An exact copy of every record, with no pictures, please.

----------------

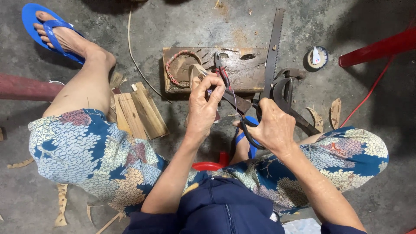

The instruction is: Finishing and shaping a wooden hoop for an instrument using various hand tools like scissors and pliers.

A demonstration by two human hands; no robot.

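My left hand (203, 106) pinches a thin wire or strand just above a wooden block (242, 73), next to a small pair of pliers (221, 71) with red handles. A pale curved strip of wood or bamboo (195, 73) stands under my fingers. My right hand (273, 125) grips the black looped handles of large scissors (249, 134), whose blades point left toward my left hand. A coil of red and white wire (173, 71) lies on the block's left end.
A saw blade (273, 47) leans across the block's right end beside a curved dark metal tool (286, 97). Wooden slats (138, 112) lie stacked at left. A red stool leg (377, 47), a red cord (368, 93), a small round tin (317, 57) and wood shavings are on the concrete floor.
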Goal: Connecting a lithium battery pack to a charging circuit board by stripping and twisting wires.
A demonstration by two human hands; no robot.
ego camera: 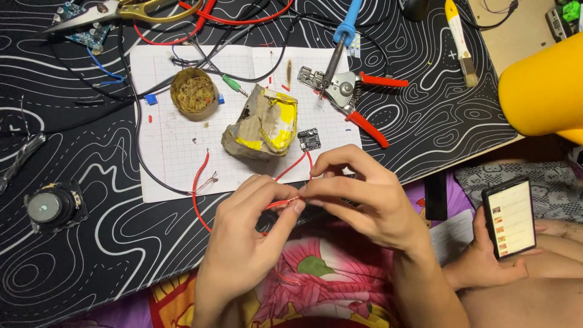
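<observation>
My left hand (249, 237) pinches a thin red wire (197, 188) near its bare end, just off the front edge of the white grid sheet (176, 140). My right hand (358, 194) meets it fingertip to fingertip and pinches the same wire end. The wire loops back onto the sheet toward a small black circuit board (309, 139). A crumpled brown and yellow wrapper (261, 127) lies just behind the hands. Both hands hover over a pink patterned cloth (316, 267) on my lap.
A tin of brass wool (194, 92), a blue-handled soldering iron (341, 36) and red-handled wire strippers (352, 97) lie on the sheet. A small speaker (53, 208) sits at left. Another person's hand (486, 261) holds a phone (509, 217) at right, near a yellow lamp (543, 85).
</observation>
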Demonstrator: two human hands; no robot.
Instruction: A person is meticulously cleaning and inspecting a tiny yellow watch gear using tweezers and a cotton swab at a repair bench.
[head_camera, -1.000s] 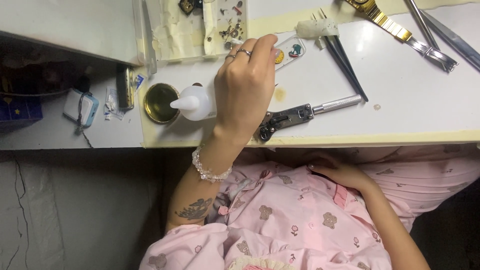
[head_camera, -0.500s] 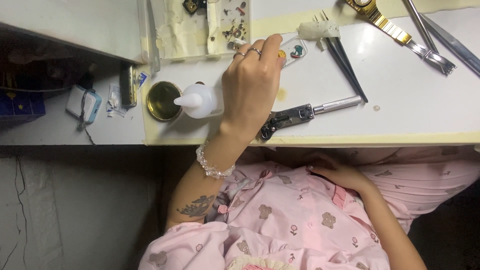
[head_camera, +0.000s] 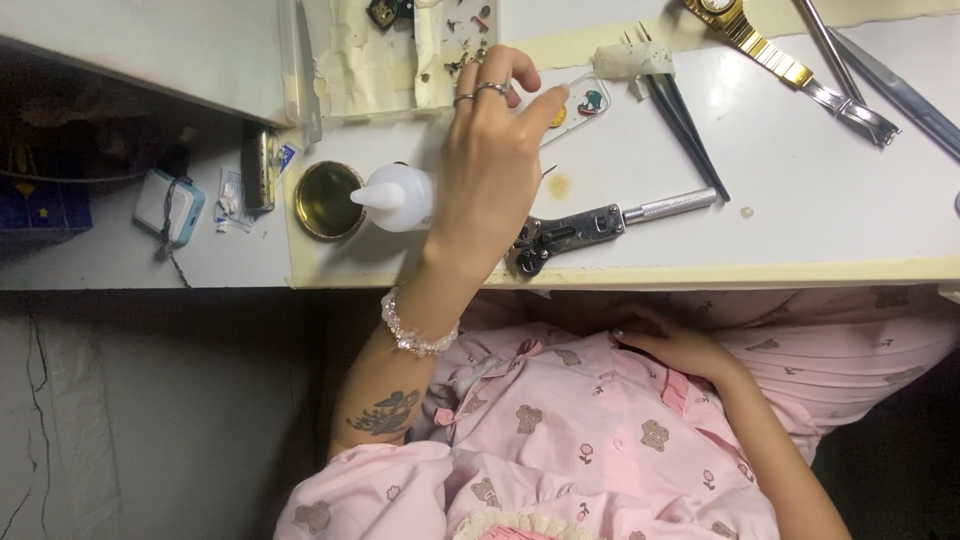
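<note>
Fingers (head_camera: 520, 90) of the left hand (head_camera: 490, 170) reach up the white bench (head_camera: 800, 180), curled loosely with the tips on a small clear tray (head_camera: 580, 100) of coloured bits; whether they pinch anything there, I cannot tell. Going left to right: a round brass tin (head_camera: 325, 200) lies at the far left, and just beside it the white squeeze bottle (head_camera: 400, 197) rests on its side, nozzle toward the tin, its body tucked under the palm well below the fingertips. Next comes a metal case-opener tool (head_camera: 600, 225), then black tweezers (head_camera: 685, 125), a gold watch (head_camera: 745, 30). Lower right, the right hand (head_camera: 680, 345) rests relaxed on the pink lap, holding nothing.
</note>
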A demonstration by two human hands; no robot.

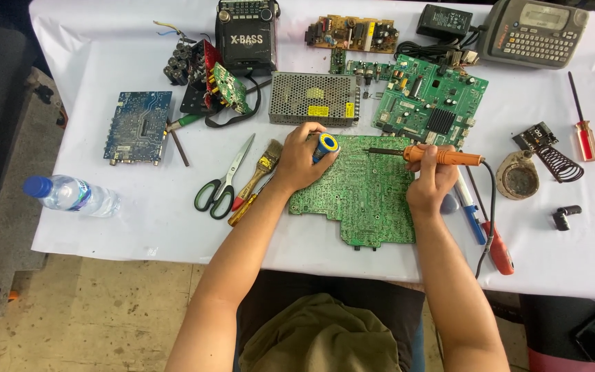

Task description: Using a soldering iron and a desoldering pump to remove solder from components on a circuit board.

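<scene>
A large green circuit board (363, 193) lies on the white-covered table in front of me. My left hand (299, 160) rests on the board's upper left corner and grips a small blue and yellow spool (326, 145). My right hand (434, 180) holds an orange-handled soldering iron (442, 156) level, with its dark tip pointing left over the board's top edge, apart from the spool. The iron's black cord runs down along the right of my hand.
Left of the board lie a paintbrush (263, 165), green-handled scissors (223, 184), a blue circuit board (137, 127) and a water bottle (71, 195). Behind it are a metal mesh box (315, 98), a black radio (246, 38) and another green board (430, 100). At right: iron stand (519, 175), red screwdrivers (583, 131), label printer (533, 32).
</scene>
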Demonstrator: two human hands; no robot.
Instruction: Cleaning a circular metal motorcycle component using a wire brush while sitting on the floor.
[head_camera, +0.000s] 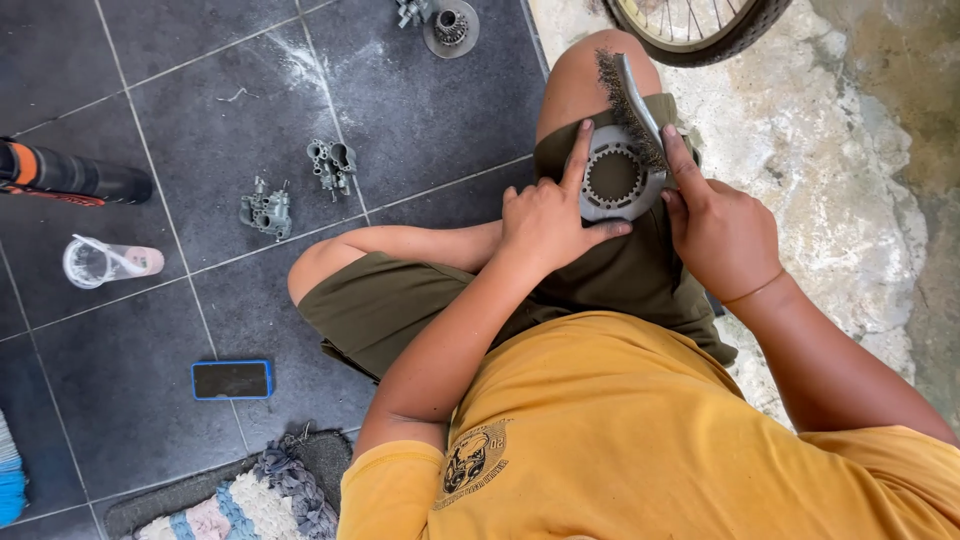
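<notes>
My left hand (545, 220) holds a round grey metal engine plate (612, 180) with a toothed centre hole, resting it on my right thigh. Its index finger lies along the plate's left rim and its thumb presses the lower edge. My right hand (715, 225) grips a wire brush (628, 105), whose bristles lie across the plate's upper right edge. I sit cross-legged in olive shorts and a yellow shirt.
On the dark floor tiles lie two small grey carburettor-like parts (267, 210) (332, 163), another round metal part (450, 25), a clear plastic cup (100, 262), a blue-cased phone (231, 380) and a black-and-orange tool (60, 175). A rug (255, 495) lies near me. A wheel tyre (700, 30) stands on rough concrete.
</notes>
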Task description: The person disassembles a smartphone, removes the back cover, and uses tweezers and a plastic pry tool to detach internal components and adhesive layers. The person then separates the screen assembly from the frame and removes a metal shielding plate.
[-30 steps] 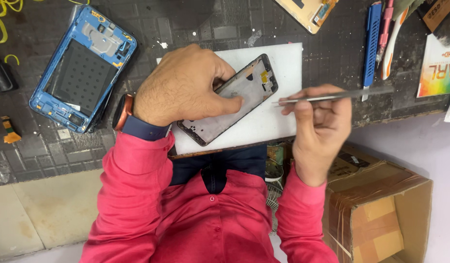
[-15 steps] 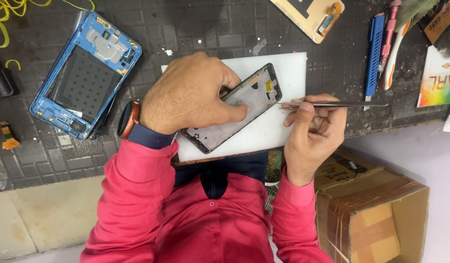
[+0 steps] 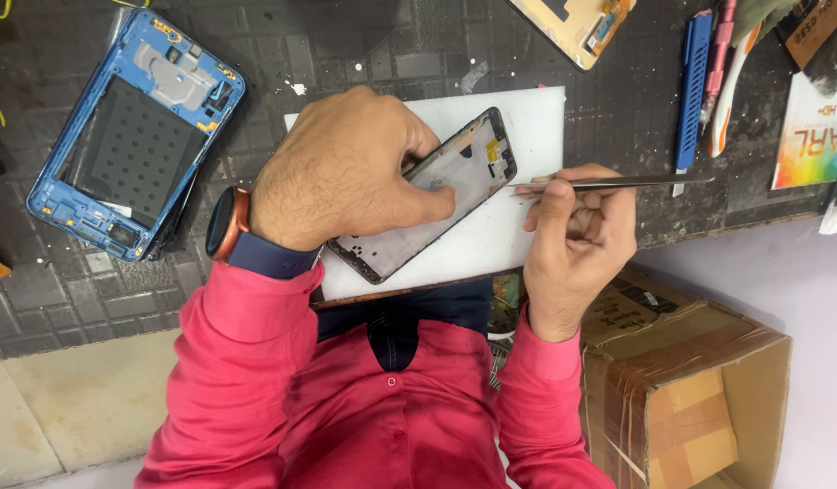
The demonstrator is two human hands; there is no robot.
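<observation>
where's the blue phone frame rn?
Head view, upper left: the blue phone frame lies on the dark mat, apart from the left hand and left of the white pad.

A dark, worn workbench [image 3: 364, 54] stands above a pale floor [image 3: 83, 407].

A brown cardboard box [image 3: 686, 380], taped over in tan strips, stands at lower right beside the bench edge. A white card with rainbow-coloured print [image 3: 812, 136] lies at the bench's right end, a brown label [image 3: 812, 27] just above it.
</observation>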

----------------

■ Task answer ■
The instruction is: Finishing and shaping a wooden hoop for an instrument using various hand tools like scissors and pliers.

A demonstration by two human hands; no robot.

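My left hand (203, 106) pinches a thin wire or strand just above a wooden block (242, 73), next to a small pair of pliers (221, 71) with red handles. A pale curved strip of wood or bamboo (195, 73) stands under my fingers. My right hand (273, 125) grips the black looped handles of large scissors (249, 134), whose blades point left toward my left hand. A coil of red and white wire (173, 71) lies on the block's left end.
A saw blade (273, 47) leans across the block's right end beside a curved dark metal tool (286, 97). Wooden slats (138, 112) lie stacked at left. A red stool leg (377, 47), a red cord (368, 93), a small round tin (317, 57) and wood shavings are on the concrete floor.
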Goal: Connecting a lithium battery pack to a charging circuit board by stripping and twisting wires.
A demonstration by two human hands; no robot.
ego camera: 
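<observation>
My left hand (249, 237) pinches a thin red wire (197, 188) near its bare end, just off the front edge of the white grid sheet (176, 140). My right hand (358, 194) meets it fingertip to fingertip and pinches the same wire end. The wire loops back onto the sheet toward a small black circuit board (309, 139). A crumpled brown and yellow wrapper (261, 127) lies just behind the hands. Both hands hover over a pink patterned cloth (316, 267) on my lap.
A tin of brass wool (194, 92), a blue-handled soldering iron (341, 36) and red-handled wire strippers (352, 97) lie on the sheet. A small speaker (53, 208) sits at left. Another person's hand (486, 261) holds a phone (509, 217) at right, near a yellow lamp (543, 85).
</observation>
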Demonstrator: two human hands; no robot.
Instruction: A person is meticulously cleaning and inspecting a tiny yellow watch gear using tweezers and a cotton swab at a repair bench.
[head_camera, -1.000s] 
[head_camera, -0.500s] 
[head_camera, +0.000s] 
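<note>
Fingers (head_camera: 520, 90) of the left hand (head_camera: 490, 170) reach up the white bench (head_camera: 800, 180), curled loosely with the tips on a small clear tray (head_camera: 580, 100) of coloured bits; whether they pinch anything there, I cannot tell. Going left to right: a round brass tin (head_camera: 325, 200) lies at the far left, and just beside it the white squeeze bottle (head_camera: 400, 197) rests on its side, nozzle toward the tin, its body tucked under the palm well below the fingertips. Next comes a metal case-opener tool (head_camera: 600, 225), then black tweezers (head_camera: 685, 125), a gold watch (head_camera: 745, 30). Lower right, the right hand (head_camera: 680, 345) rests relaxed on the pink lap, holding nothing.
</note>
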A demonstration by two human hands; no robot.


Task description: Using a soldering iron and a desoldering pump to remove solder from components on a circuit board.

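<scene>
A large green circuit board (363, 193) lies on the white-covered table in front of me. My left hand (299, 160) rests on the board's upper left corner and grips a small blue and yellow spool (326, 145). My right hand (434, 180) holds an orange-handled soldering iron (442, 156) level, with its dark tip pointing left over the board's top edge, apart from the spool. The iron's black cord runs down along the right of my hand.
Left of the board lie a paintbrush (263, 165), green-handled scissors (223, 184), a blue circuit board (137, 127) and a water bottle (71, 195). Behind it are a metal mesh box (315, 98), a black radio (246, 38) and another green board (430, 100). At right: iron stand (519, 175), red screwdrivers (583, 131), label printer (533, 32).
</scene>
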Demonstrator: two human hands; no robot.
Instruction: Cleaning a circular metal motorcycle component using a wire brush while sitting on the floor.
[head_camera, +0.000s] 
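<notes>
My left hand (545, 220) holds a round grey metal engine plate (612, 180) with a toothed centre hole, resting it on my right thigh. Its index finger lies along the plate's left rim and its thumb presses the lower edge. My right hand (715, 225) grips a wire brush (628, 105), whose bristles lie across the plate's upper right edge. I sit cross-legged in olive shorts and a yellow shirt.
On the dark floor tiles lie two small grey carburettor-like parts (267, 210) (332, 163), another round metal part (450, 25), a clear plastic cup (100, 262), a blue-cased phone (231, 380) and a black-and-orange tool (60, 175). A rug (255, 495) lies near me. A wheel tyre (700, 30) stands on rough concrete.
</notes>
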Task description: The person disassembles a smartphone, removes the back cover, and uses tweezers and a plastic pry tool to detach internal components and adhesive layers. The person then separates the screen assembly from the frame and removes a metal shielding plate.
[-30 steps] 
[-15 steps] 
[+0 steps] 
The demonstrator is two human hands; there is no robot.
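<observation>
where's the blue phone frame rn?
Head view, upper left: the blue phone frame lies on the dark mat, apart from the left hand and left of the white pad.

A dark, worn workbench [image 3: 364, 54] stands above a pale floor [image 3: 83, 407].

A brown cardboard box [image 3: 686, 380], taped over in tan strips, stands at lower right beside the bench edge. A white card with rainbow-coloured print [image 3: 812, 136] lies at the bench's right end, a brown label [image 3: 812, 27] just above it.
</observation>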

This output is complete.